The mTOR catalytic domain has a two-lobed structure with catalytic loop and activation loop motifs characteristic of the PIKK family51,52. Phosphorylation of a serine and a threonine, located near the amino terminus of the kinase domain, is associated with mTOR activation53. This site is highly conserved between G. lateralis mTOR and insect mTOR13. There is conclusive evidence of the ability of rapamycin to interact with mTOR homologs in arthropod systems. Rapamycin inhibits protein synthesis in Drosophila S2 cells22,54. In Bombyx mori, rapamycin inhibits PTTH-dependent phosphorylation of S6K and 4E-BP1 and ecdysteroid synthesis and secretion55. In Manduca sexta, feeding rapamycin to larvae delays molting and reduces growth and ecdysteroid production by the PG56. In G. lateralis, rapamycin inhibits YO ecdysteroid secretion in vitro and hemolymph ecdysteroid titers in vivo13,14. These data indicate that activation of the molting gland requires mTORC1 activity in both insects and crustaceans. In insects, the regulation of body size, antimicrobial defense, responses to starvation-induced dormancy and aging are mediated by mTOR signaling5761.

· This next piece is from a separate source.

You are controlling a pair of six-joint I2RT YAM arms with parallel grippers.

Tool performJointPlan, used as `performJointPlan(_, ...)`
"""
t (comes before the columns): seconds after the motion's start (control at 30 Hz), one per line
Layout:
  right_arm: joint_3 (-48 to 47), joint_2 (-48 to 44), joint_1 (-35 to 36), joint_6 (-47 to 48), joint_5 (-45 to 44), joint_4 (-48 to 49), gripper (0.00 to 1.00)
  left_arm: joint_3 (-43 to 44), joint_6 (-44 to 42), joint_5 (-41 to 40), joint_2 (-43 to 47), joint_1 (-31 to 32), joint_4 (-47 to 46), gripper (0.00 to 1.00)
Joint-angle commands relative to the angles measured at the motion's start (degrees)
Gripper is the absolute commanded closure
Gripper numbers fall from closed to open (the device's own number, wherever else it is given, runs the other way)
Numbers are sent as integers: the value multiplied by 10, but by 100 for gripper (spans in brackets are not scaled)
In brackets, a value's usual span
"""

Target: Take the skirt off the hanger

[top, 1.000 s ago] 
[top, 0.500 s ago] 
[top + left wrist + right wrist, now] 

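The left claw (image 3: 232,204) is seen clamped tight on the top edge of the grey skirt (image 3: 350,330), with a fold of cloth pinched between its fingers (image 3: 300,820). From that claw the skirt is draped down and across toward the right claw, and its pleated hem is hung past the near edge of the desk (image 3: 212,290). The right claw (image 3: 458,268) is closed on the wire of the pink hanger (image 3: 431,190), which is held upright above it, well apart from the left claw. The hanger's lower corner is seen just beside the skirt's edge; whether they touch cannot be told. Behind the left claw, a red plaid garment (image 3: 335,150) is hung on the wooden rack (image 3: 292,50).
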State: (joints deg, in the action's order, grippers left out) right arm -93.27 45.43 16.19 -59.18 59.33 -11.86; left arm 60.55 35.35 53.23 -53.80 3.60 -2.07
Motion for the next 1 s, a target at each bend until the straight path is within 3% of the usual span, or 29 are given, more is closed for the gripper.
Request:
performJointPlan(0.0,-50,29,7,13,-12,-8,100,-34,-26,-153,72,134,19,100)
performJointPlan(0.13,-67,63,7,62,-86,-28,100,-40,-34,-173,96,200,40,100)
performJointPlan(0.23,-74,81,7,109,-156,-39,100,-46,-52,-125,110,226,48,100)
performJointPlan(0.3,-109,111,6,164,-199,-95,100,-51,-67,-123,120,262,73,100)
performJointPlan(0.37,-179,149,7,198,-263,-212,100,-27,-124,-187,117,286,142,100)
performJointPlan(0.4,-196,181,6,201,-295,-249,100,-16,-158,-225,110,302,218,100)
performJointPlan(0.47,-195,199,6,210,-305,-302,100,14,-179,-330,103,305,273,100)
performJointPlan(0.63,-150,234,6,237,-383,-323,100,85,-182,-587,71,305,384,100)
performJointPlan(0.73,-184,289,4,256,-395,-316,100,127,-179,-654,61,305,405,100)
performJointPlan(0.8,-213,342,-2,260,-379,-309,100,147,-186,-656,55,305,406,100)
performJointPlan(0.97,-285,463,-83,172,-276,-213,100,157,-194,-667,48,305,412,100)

Genes encoding mTOR, Rheb, Akt, and S6K orthologs were previously characterized in G. lateralis13,29,62 and additional pathway components were identified in this study (Fig. 6A). The deduced sequences showed high sequence identity and domain organization to orthologs from insects and other species13,62. mTOR, Rheb, Akt, and S6K are expressed in every tissue monitored, indicating that this pathway has essential cellular functions13,63. The mTOR pathway is transcriptionally up-regulated by ESA in control animals, as there were large increases in the mRNA levels for a large number of mTOR pathway components (Fig. 6 and Suppl. Figure 4A,B). This supports earlier studies13,14 implicating mTOR pathway function in the activated YO. mTOR genes that showed the greatest increase in transcript abundance were mTOR1/2, EF2, EIF4E, RhoA, TSC1/2, S6K, S6, Mo25, Akt, and Rheb (Fig. 6 and Suppl. Figure 1B,D). Akt is the central mediator of protein synthesis and cell survival in response to growth factors63 and Rheb is a crucial upstream activator of mTOR64,65.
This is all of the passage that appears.